Design and Meaning: A Tour of Romenesko Through the Ages

The Poynter Institute preemptively discourages you from complaining about today’s new redesign of the wonderful Jim Romenesko’s blog. (But seriously now, if I wanted to read these embedded tweets by Howie Kurtz and Jeff Jarvis… obviously I’d follow them on Twitter, right?) So? Whatever could readers be complaining about? Let’s take a tour of Romenesko throughout the decade!

It also seems important to point out the most notable thing on the page as of today. What is that super-giant word on Romenesko? The word is “Poynter.” (The period is part of their “thing” now. Just like “Aol.”!)

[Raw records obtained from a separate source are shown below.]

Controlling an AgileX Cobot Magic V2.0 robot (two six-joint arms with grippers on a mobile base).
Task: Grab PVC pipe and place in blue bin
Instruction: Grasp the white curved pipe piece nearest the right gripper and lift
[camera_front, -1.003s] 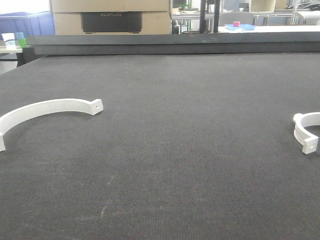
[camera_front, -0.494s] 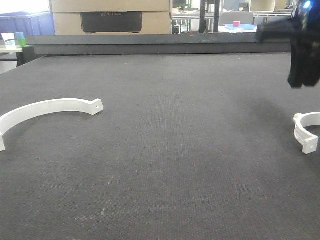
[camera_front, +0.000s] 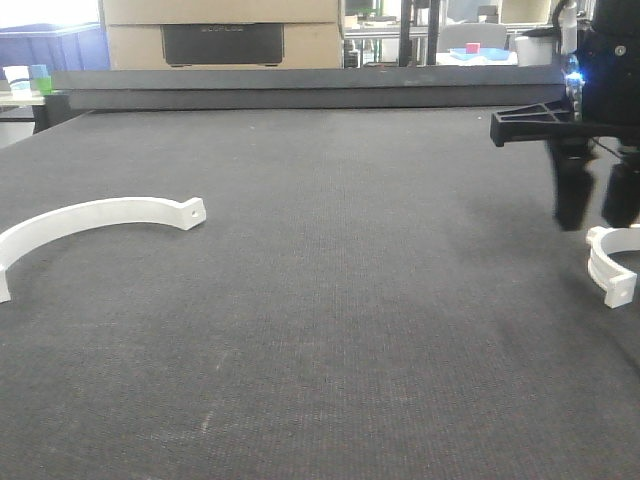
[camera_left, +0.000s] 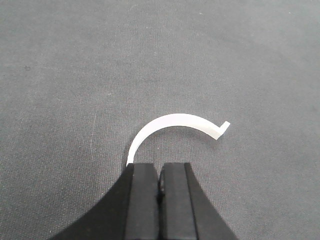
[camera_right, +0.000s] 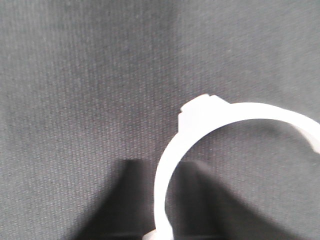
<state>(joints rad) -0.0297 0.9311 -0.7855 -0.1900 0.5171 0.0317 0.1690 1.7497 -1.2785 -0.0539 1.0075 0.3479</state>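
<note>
- Just under R pincer (camera_front: 594, 222): white curved PVC pipe piece (camera_front: 612, 262) on dark grey desk (camera_front: 350, 300); jaws apart, straddling its rim.
- L pincer (camera_left: 160, 185) closed, empty; white PVC half-ring (camera_left: 172, 124) just ahead.
- R arm closer to grasp.

The large clamp arc (camera_front: 100, 215) and the smaller clamp half (camera_front: 612, 262) are white. The mat (camera_front: 350, 300) is dark grey, finely woven. The right gripper (camera_front: 595, 222) is black with 1 blue light (camera_front: 573, 72). The cardboard box (camera_front: 220, 12) is tan.
</note>
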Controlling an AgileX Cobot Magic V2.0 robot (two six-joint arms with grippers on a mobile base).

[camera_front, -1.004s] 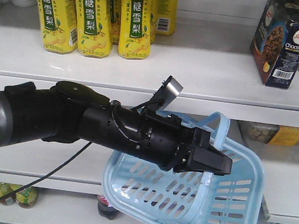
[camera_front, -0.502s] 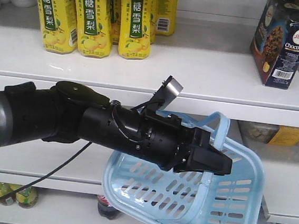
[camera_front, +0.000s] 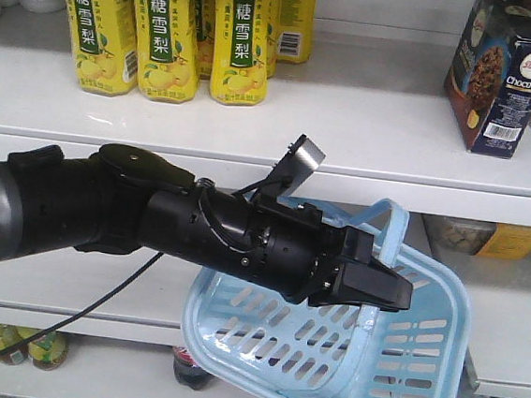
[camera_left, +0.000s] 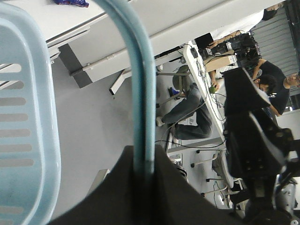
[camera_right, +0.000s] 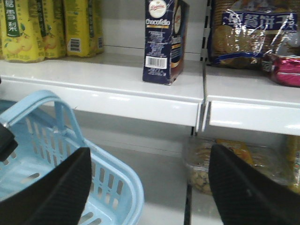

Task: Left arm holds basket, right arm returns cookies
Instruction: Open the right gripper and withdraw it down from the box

(Note: the broken images below are due to the imperfect, if wonderful, storage by Archive.org.)

November, 2002:

November, 2004:

November, 2006:

August, 2008:

The archive from August 2008 to the present is unavailable, but the intermediate redesign was a progression towards the current. (“[O]n all four sides the site wants to zip me away from Jim’s space,” is how Jay Rosen described that incarnation.) Jim Romenesko said at the time that “our stats show that the majority of people go to my part and don’t move off of it, and obviously we want people to explore the other parts of the site.” Well, it’s a little over two years later and we pretty much still don’t care what else is on Poynter.

Let’s see what’s here:

Key:

Blue: Actual editorial space.

Grey: Related editorial space.

Green: Other people’s editorial space.

Orange: Poynter promotional crud.

White: A whole load of whitespace.

What readers are complaining about is that what’s happening to newspapers and journalism sites is pretty expertly summarized by what’s also happening to Romenesko’s web presence. Which should be, it seems, the wrong message for a pro-journalism site to be conveying.